In recent years, roboticists have created a variety of systems that could eventually operate in real-world environments. As most real-world settings, particularly public spaces, are dynamic and unpredictable, to efficiently navigate these environments robots should be able to gain a good understanding of their surroundings.

Researchers at University of Pennsylvania's GRASP Laboratory have recently carried out a study investigating how features related to a given can enhance a robot's awareness and its ability to navigate their surroundings. Their paper, pre-published on arXiv, was based on two of their previous research efforts.

The first of these previous studies introduced a series of strategies that used to enhance a robot's autonomy in competing a specific task, namely localizing the source of a chemical spill in turbulent flows. As part of the second study, on the other hand, the team introduced new agent-level control policies that leveraged environmental features or noise to maintain a desired spatial distribution of sensing robotic agent in a geophysical flow environment.

"Our previous works focused on Lagrangian coherent structures, an important feature of dynamical systems in many applications such as oceanography and weather prediction, and how they can be used in robotics," Tahiya Salam, one of the researchers who carried out the study, told TechXplore. "Our new work focuses on how a similar feature, coherent sets, can be learned online and new approaches for how these features can be used in robotic applications, such as crowd monitoring in urban settings and energy-efficient navigation in water."

In their new study, Salam and the other researchers at the GRASP Laboratory used a series of techniques that combine global dynamics approaches with . In this context, the term 'global dynamics' refers to the overall dynamics of a given environment and the features characterizing these dynamics.

"The technique we used allowed us to learn global features from data that was collected from the environments robots are operating in," Salam explained. "The global features, called coherent sets, have interesting properties; namely, they represent regions that disperse very slowly.

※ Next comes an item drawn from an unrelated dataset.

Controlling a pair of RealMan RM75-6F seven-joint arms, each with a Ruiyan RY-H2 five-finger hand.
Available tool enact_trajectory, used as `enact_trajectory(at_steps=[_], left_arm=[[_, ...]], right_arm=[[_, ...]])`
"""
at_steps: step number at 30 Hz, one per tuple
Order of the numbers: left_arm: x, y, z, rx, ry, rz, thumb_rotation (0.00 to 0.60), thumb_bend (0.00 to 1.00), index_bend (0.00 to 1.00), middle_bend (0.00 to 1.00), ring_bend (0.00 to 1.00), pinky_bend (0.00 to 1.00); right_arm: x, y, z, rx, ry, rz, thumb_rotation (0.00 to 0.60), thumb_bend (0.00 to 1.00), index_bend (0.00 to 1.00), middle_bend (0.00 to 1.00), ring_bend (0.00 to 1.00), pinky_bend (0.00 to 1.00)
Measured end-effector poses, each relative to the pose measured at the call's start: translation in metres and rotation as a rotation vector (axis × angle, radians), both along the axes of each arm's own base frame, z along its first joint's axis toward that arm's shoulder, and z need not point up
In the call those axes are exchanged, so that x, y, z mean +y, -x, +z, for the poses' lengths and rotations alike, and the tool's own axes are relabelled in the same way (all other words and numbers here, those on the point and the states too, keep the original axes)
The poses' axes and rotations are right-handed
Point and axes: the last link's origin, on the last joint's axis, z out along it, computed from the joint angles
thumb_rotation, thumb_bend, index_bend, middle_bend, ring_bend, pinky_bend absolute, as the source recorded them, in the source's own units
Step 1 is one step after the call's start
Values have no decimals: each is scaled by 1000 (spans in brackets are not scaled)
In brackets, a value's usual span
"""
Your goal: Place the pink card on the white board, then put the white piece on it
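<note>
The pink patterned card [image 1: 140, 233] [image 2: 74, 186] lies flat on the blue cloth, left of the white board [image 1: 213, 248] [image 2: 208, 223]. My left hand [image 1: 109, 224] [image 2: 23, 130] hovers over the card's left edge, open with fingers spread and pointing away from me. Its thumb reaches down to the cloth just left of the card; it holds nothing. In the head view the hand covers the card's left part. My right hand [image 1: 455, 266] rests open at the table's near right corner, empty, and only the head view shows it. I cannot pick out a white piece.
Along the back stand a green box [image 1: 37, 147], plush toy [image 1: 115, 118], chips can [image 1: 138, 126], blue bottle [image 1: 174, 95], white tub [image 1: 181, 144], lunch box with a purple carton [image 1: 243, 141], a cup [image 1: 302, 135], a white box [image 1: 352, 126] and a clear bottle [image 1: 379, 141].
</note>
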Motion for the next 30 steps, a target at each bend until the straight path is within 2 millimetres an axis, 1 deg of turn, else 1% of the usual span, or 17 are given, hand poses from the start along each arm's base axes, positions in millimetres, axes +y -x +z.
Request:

Using this information about regions dispersing very slowly, robots can leverage these features for decision making."

Salam and her colleagues computed these so-called 'coherent sets' online using machine learning techniques. Subsequently they designed a framework that could control a robot's behaviors based on the environmental features they computed.

"We found a way to compute coherent sets in real-time without having detailed information about a model that describes the environment," Salam explained. "In addition, we were able to use these coherent sets in clever ways to achieve smart robot behaviors."

Salam and her colleagues evaluated the framework they developed in a series of experiments and found that it significantly outperformed offline methods for computing environmental features. The team specifically demonstrated the effectiveness of the model they developed in two scenarios where robots monitored urban environments and navigated on water.

In the future, the framework introduced by this team of researchers could ultimately help to enhance the ability of both existing and emerging robots to navigate unknown and dynamic environments. Meanwhile, Salam plans to further explore the potential of using environmental features to enhance navigation.

"In my next studies, I will continue investigating techniques that connect global dynamics and machine learning in more general frameworks," Salam added. "For example, I would like to represent the global dynamics of arbitrary environments from sensor measurements collected by robots."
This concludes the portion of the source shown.